* **Task details**
Your answer should consist of each line below that contains the string "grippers".

Collected material START

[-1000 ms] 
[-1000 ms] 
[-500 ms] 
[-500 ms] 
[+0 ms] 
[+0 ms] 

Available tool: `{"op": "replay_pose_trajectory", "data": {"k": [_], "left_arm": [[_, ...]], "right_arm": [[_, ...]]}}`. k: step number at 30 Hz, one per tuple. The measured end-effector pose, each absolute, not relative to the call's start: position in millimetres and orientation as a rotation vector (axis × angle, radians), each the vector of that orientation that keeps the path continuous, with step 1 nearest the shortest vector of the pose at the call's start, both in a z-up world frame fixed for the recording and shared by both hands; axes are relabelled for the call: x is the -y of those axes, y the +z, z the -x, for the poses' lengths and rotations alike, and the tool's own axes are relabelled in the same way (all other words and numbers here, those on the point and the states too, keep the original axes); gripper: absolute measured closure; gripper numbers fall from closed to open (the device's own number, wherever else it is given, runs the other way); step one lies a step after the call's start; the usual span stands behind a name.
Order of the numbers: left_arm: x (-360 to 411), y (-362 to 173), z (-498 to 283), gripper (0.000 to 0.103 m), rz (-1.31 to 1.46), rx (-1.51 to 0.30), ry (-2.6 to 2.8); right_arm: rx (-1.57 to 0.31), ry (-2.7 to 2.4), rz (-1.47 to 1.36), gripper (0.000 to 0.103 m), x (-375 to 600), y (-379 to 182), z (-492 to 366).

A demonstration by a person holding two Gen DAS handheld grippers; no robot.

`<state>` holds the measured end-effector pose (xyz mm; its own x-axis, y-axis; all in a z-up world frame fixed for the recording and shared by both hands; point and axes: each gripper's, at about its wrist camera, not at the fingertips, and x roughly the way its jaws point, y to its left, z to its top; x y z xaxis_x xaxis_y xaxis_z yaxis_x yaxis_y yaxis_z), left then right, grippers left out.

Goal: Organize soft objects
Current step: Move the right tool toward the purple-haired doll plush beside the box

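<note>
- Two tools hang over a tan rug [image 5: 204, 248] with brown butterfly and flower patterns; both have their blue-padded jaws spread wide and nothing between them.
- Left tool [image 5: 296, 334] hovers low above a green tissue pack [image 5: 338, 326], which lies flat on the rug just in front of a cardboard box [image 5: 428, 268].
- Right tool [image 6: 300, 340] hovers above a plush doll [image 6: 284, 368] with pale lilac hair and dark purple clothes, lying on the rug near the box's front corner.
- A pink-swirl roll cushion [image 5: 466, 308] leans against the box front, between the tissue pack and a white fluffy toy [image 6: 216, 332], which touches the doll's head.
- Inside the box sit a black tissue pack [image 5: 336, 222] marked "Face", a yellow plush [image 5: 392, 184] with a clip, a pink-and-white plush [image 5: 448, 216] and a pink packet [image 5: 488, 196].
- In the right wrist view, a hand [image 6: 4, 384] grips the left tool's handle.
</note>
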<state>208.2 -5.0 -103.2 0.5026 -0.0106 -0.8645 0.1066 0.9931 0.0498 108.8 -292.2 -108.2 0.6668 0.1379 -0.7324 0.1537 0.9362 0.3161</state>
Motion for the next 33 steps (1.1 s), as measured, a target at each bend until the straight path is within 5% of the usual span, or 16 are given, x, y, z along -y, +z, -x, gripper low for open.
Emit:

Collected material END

* **Answer to the problem**
A demonstration by a person holding two Gen DAS handheld grippers; no robot.
`<state>` holds the measured end-effector pose (xyz mm; its own x-axis, y-axis; all in a z-up world frame fixed for the recording and shared by both hands; point and axes: each gripper's, at about its wrist camera, not at the fingertips, and x roughly the way its jaws point, y to its left, z to its top; x y z xaxis_x xaxis_y xaxis_z yaxis_x yaxis_y yaxis_z), left then right, grippers left out.

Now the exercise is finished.